Add squared terms for key numerical features to capture non-linear relationships.

In [None]:
key_squared = ['Age_Months', 'Weight_kg', 'Parity', 'Feed_Quantity_kg']
squared_count = 0

for feat in key_squared:
    if feat in X_full.columns:
        X_full[f'{feat}_sq'] = X_full[feat] ** 2
        X_test[f'{feat}_sq'] = X_test[feat] ** 2
        squared_count += 1

print(f"Added {squared_count} squared features")

## Part 3: Data Preprocessing

### 3.1 Encode Categorical Features

In [None]:
numeric_features = X_full.select_dtypes(include=['int64', 'float64']).columns.tolist()
categorical_features = X_full.select_dtypes(include=['object', 'category']).columns.tolist()

print(f"Numeric features: {len(numeric_features)}")
print(f"Categorical features: {len(categorical_features)}")

for col in categorical_features:
    le = LabelEncoder()
    combined = pd.concat([X_full[col].astype(str), X_test[col].astype(str)])
    le.fit(combined)
    X_full[col] = le.transform(X_full[col].astype(str))
    X_test[col] = le.transform(X_test[col].astype(str))
    numeric_features.append(col)

print(f"Encoded {len(categorical_features)} categorical features")

### 3.2 Handle Missing Values

In [None]:
print("Missing values before imputation:")
print(X_full.isnull().sum()[X_full.isnull().sum() > 0])

imputer = SimpleImputer(strategy='median')
X_full[numeric_features] = imputer.fit_transform(X_full[numeric_features])
X_test[numeric_features] = imputer.transform(X_test[numeric_features])

print("\n Missing values imputed with median strategy")

### 3.3 Feature Scaling

In [None]:
scaler = StandardScaler()
X_full_scaled = pd.DataFrame(
    scaler.fit_transform(X_full),
    columns=X_full.columns,
    index=X_full.index
)
X_test_scaled = pd.DataFrame(
    scaler.transform(X_test),
    columns=X_test.columns,
    index=X_test.index
)

print(f"Scaled {X_full_scaled.shape[1]} features")
print(f"\nFinal feature count: {X_full_scaled.shape[1]}")

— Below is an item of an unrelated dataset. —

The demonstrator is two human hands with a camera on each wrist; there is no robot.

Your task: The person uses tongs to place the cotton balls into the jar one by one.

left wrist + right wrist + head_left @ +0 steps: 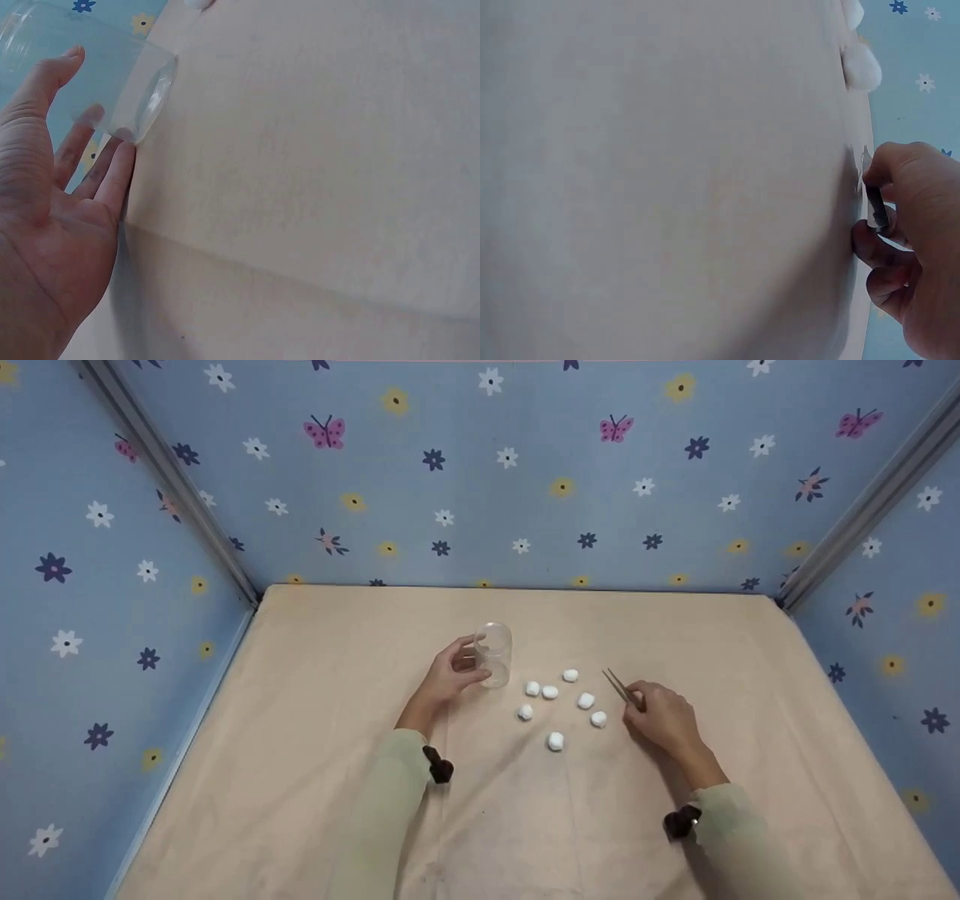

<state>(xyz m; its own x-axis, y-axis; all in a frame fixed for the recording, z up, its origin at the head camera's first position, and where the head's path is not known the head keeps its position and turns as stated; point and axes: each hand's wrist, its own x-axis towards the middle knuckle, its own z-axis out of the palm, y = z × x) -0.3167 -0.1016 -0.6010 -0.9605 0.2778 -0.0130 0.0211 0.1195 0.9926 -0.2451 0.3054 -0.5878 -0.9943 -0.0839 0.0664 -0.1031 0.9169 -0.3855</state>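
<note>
A clear plastic cup (496, 658) stands upright near the middle of the table. My left hand (448, 675) grips it from the left, thumb on the near side and fingers behind. The left wrist view shows the see-through cup (112, 64) between thumb and fingertips. Over on the right, my right hand (666, 721) pinches a pair of metal tweezers (619, 685), tips apart and pointing away to the upper left, with nothing between them. Several white cotton balls lie loose between the hands; the nearest to me is one cotton ball (555, 742), and another cotton ball (598, 719) lies close to the right hand.
A beige cloth (300, 750) with light creases covers the table. Blue flowered panels (480, 472) rise at the back and both sides, joined by grey metal posts (176, 484). Dark wrist cameras (439, 766) sit on both sleeves.
</note>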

## Part 4: Model Training and Evaluation

### 4.1 Cross-Validation Setup

In [None]:
kf = KFold(n_splits=5, shuffle=True, random_state=RANDOM_STATE)

def evaluate_model(model, X, y, name):
    scores = cross_val_score(
        model, X, y,
        cv=kf,
        scoring='neg_root_mean_squared_error',
        n_jobs=-1
    )
    rmse = -scores.mean()
    std = scores.std()
    print(f"{name:20s} CV RMSE: {rmse:.4f} (¬±{std:.4f})")
    return rmse

print("Cross-validation setup: 5-fold with shuffle")

### 4.2 Train Base Models

#### 4.2.1 XGBoost (V7 Configuration)

In [None]:
print("Training XGBoost with V7's optimized parameters...")
print("Key params: lr=0.015, subsample=0.68, reg_alpha=1.5, reg_lambda=3.5")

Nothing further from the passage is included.